TASK TO CARRY OUT >> Output every line of the material exactly, omitting images.

═══ STORED DATA ═══

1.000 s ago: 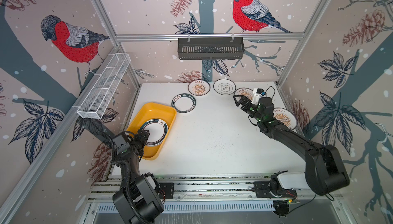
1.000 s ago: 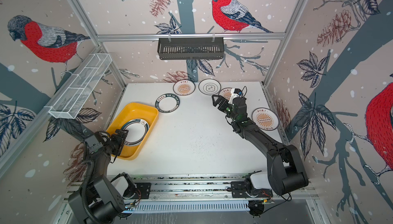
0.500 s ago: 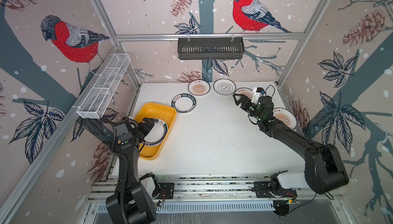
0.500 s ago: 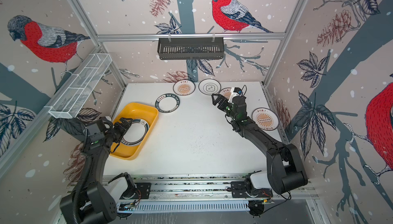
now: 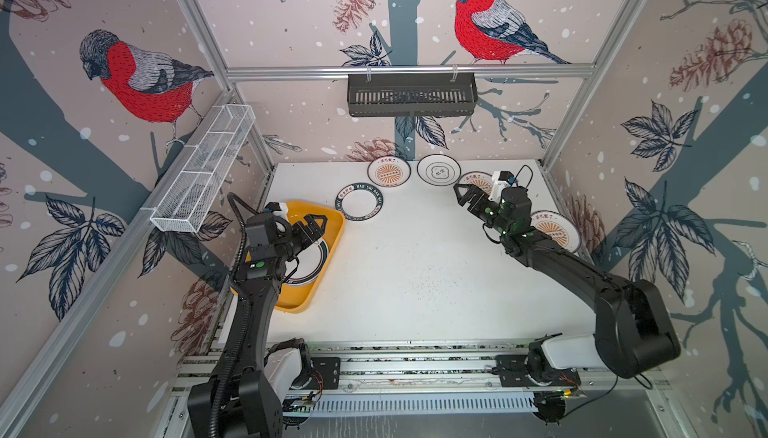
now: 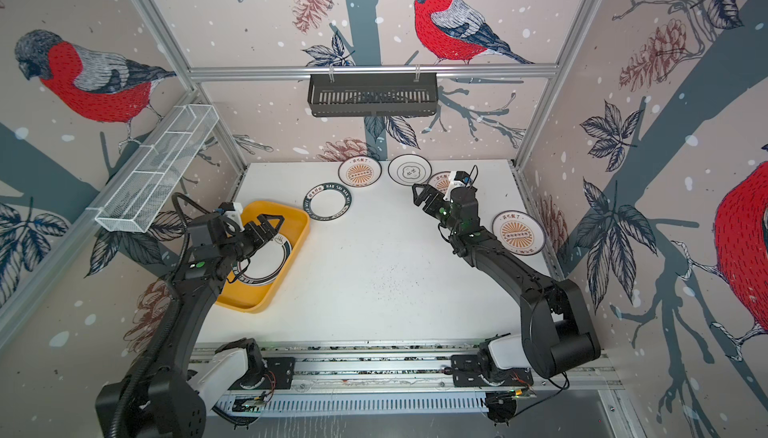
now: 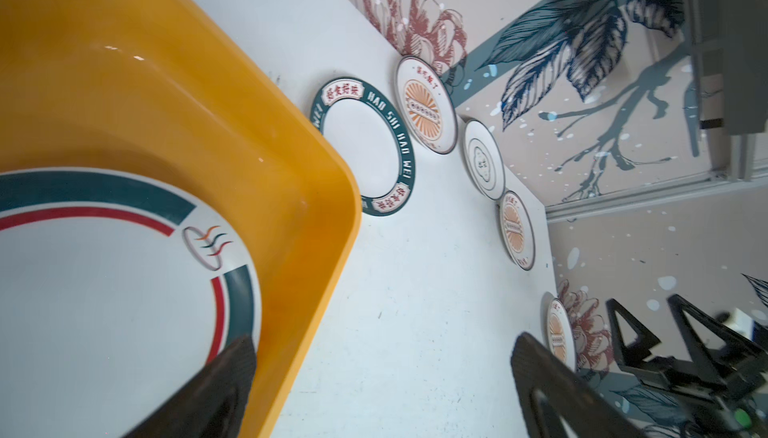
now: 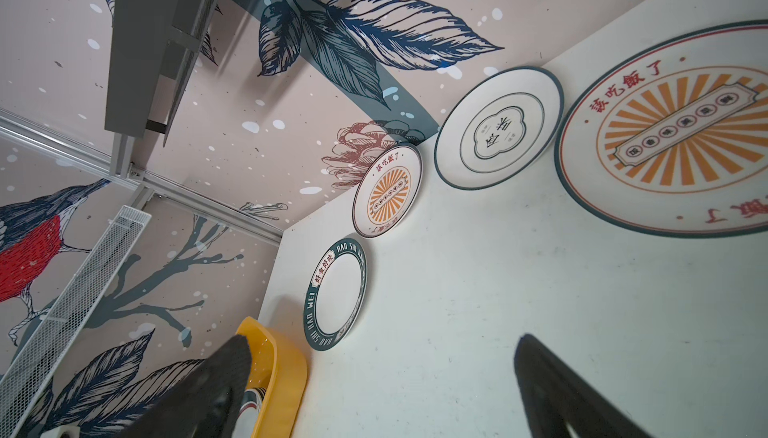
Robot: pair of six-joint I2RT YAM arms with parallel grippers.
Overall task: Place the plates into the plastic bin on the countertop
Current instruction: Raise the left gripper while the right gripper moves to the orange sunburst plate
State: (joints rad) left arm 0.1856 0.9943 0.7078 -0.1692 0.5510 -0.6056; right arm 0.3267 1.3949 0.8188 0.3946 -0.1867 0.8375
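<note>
Plates lie in two places as I look down at my rig: one rests flat inside the plastic bin [image 5: 297,298], and five sit out on the countertop [image 5: 415,273]. The bin stands by the countertop's left edge, about midway along it and skewed a little. In it I see a green-and-red plate [image 5: 309,267] with a small emblem on its rim; whether more lie under it I cannot tell. The green-lettered plate [image 5: 359,203] lies just beside the bin's far right corner, and I cannot tell whether the two touch. Along the far edge sit a sunburst plate [image 5: 389,172] and, just beside it, the thin-rimmed emblem plate [image 5: 439,169]. A second sunburst plate [image 5: 475,179] lies next, toward the far right corner, partly hidden behind my right gripper [image 5: 468,196]. A third sunburst plate [image 5: 557,230] lies near the right edge, partly under that arm. My right gripper hangs above the surface with its jaws spread wide and nothing between them; its wrist view shows only bare countertop in the gap. My left gripper [image 5: 312,228] hovers over the far end of the bin, jaws likewise wide and empty. In the left wrist view one finger [image 7: 226,382] hangs over the plate in the bin and the other sits beyond the bin's rim. A black slatted basket [image 5: 411,95] hangs on the far rail, and a white wire-mesh basket [image 5: 203,174] on the left wall.
</note>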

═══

ANSWER FOR THIS EXERCISE >>
1.000 s ago: 
1.000 s ago: 
0.500 s ago: 
0.500 s ago: 
now: 
now: 
now: 
now: 
Robot: pair of six-joint I2RT YAM arms with parallel grippers.
Overall task: Place the plates into the plastic bin on the countertop
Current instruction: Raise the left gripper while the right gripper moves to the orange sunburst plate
State: (joints rad) left arm 0.1856 0.9943 0.7078 -0.1692 0.5510 -0.6056; right arm 0.3267 1.3949 0.8188 0.3946 -0.1867 0.8375
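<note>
Plates lie in two places as I look down at my rig: one rests flat inside the plastic bin [image 5: 297,298], and five sit out on the countertop [image 5: 415,273]. The bin stands by the countertop's left edge, about midway along it and skewed a little. In it I see a green-and-red plate [image 5: 309,267] with a small emblem on its rim; whether more lie under it I cannot tell. The green-lettered plate [image 5: 359,203] lies just beside the bin's far right corner, and I cannot tell whether the two touch. Along the far edge sit a sunburst plate [image 5: 389,172] and, just beside it, the thin-rimmed emblem plate [image 5: 439,169]. A second sunburst plate [image 5: 475,179] lies next, toward the far right corner, partly hidden behind my right gripper [image 5: 468,196]. A third sunburst plate [image 5: 557,230] lies near the right edge, partly under that arm. My right gripper hangs above the surface with its jaws spread wide and nothing between them; its wrist view shows only bare countertop in the gap. My left gripper [image 5: 312,228] hovers over the far end of the bin, jaws likewise wide and empty. In the left wrist view one finger [image 7: 226,382] hangs over the plate in the bin and the other sits beyond the bin's rim. A black slatted basket [image 5: 411,95] hangs on the far rail, and a white wire-mesh basket [image 5: 203,174] on the left wall.
</note>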

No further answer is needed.